> **Work to complete**: The output must match the lines from the first line of the listing below through the line holding "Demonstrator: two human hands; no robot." exactly and must contain no pictures.

*** Begin section ***

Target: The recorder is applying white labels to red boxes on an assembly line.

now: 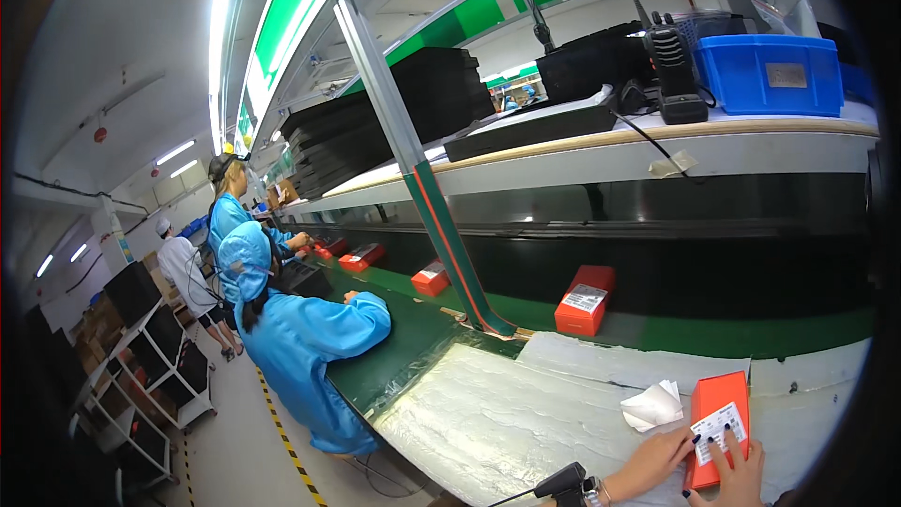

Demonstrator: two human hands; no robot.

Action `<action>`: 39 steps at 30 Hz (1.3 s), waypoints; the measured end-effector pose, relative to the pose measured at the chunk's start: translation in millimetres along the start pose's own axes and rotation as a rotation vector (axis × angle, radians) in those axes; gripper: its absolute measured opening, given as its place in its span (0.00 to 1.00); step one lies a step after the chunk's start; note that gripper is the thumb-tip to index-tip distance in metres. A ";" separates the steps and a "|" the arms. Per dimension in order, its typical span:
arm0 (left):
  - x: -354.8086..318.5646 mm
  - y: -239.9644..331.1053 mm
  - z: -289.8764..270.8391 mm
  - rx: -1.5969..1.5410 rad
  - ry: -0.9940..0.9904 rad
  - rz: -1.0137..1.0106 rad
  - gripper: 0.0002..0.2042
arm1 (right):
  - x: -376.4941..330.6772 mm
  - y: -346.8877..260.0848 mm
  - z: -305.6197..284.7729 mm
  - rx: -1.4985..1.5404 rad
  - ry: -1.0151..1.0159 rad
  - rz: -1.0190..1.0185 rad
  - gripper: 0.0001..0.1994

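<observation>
A red box (721,389) with a white printed label (719,429) lies at the lower right, on the pale covering of the bench. My left hand (660,458) reaches in from its left side, a fingertip touching the label's left edge. A watch (591,490) is on my left wrist. Spread fingers of my right hand (737,471) rest over the lower part of the label and box; the lower frame edge cuts this hand off. Beside the box, to its left, is a crumpled white paper (652,406).
Beyond the bench, a green conveyor belt (685,324) carries several red boxes, the nearest (584,300) just past a metal post (450,244). Co-workers in blue (305,347) are at the left. A shelf above holds a blue bin (770,75) and a walkie-talkie (674,75).
</observation>
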State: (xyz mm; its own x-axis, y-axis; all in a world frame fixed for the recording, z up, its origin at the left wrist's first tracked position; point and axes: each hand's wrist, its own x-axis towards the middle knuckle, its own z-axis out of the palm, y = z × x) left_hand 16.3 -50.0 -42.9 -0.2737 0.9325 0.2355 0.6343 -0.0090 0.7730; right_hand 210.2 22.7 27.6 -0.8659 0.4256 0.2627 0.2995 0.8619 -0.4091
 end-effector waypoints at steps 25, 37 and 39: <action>-4.5 -15.7 7.4 -0.603 -0.195 0.263 0.07 | 10.4 10.2 -8.6 0.155 0.140 -0.168 0.20; -16.1 55.5 -29.3 -0.970 -0.081 0.150 0.12 | 32.8 -8.4 2.9 0.629 0.042 -0.251 0.18; -12.0 29.9 -23.4 -1.019 -0.199 0.151 0.12 | 33.0 3.6 11.3 0.690 0.080 -0.217 0.18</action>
State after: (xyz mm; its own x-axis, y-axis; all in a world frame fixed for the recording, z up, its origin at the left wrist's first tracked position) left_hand 21.6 -69.8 -8.9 -0.0600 0.9381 0.3410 -0.2827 -0.3436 0.8956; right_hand 178.2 36.7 24.9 -0.8374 0.3063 0.4528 -0.2194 0.5704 -0.7915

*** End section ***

> **Answer for the task**:
Target: The recorder is applying white labels to red boxes on an assembly line.

now: 

Demonstrator: two human hands; no robot.

No more work is needed for this exercise.